The lines to be extracted run from the start of the listing through the line containing "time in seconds"; copy them exactly and nothing else.

## [Data extract]
*** Block opens ***

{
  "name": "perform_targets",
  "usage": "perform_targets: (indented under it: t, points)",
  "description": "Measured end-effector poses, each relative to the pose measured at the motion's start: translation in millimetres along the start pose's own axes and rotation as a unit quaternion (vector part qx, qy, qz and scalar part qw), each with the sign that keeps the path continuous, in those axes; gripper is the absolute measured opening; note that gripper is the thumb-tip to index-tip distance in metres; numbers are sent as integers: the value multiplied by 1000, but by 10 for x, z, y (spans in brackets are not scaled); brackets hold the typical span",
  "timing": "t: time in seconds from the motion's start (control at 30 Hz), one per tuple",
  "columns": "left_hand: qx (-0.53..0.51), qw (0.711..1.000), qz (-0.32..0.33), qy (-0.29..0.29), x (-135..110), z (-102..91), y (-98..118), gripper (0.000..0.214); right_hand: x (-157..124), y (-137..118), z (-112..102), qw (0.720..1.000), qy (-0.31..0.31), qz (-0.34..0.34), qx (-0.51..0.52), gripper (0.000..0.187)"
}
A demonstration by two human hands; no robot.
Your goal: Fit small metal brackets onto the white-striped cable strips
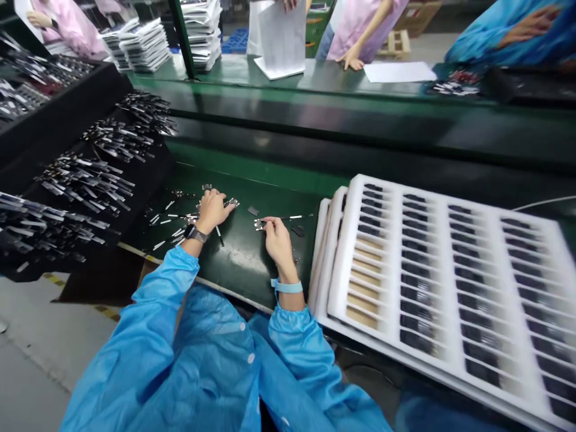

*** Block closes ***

## [Finished exercise]
{
  "name": "perform_targets",
  "usage": "perform_targets: (indented under it: t, points)",
  "description": "Measured end-effector poses, each relative to the pose measured at the motion's start: translation in millimetres along the start pose's own axes and rotation as a unit quaternion (vector part qx, qy, qz and scalar part qw), each with the sign that keeps the path continuous, in those axes; gripper is the absolute measured opening; note that gripper is the thumb-tip to index-tip distance in metres; numbers are sent as integers: the value multiplied by 1000, but by 10 for x, z, y (spans in brackets are not scaled); brackets hold the typical span",
  "timing": "t: time in seconds from the motion's start (control at 30 Hz), one per tuple",

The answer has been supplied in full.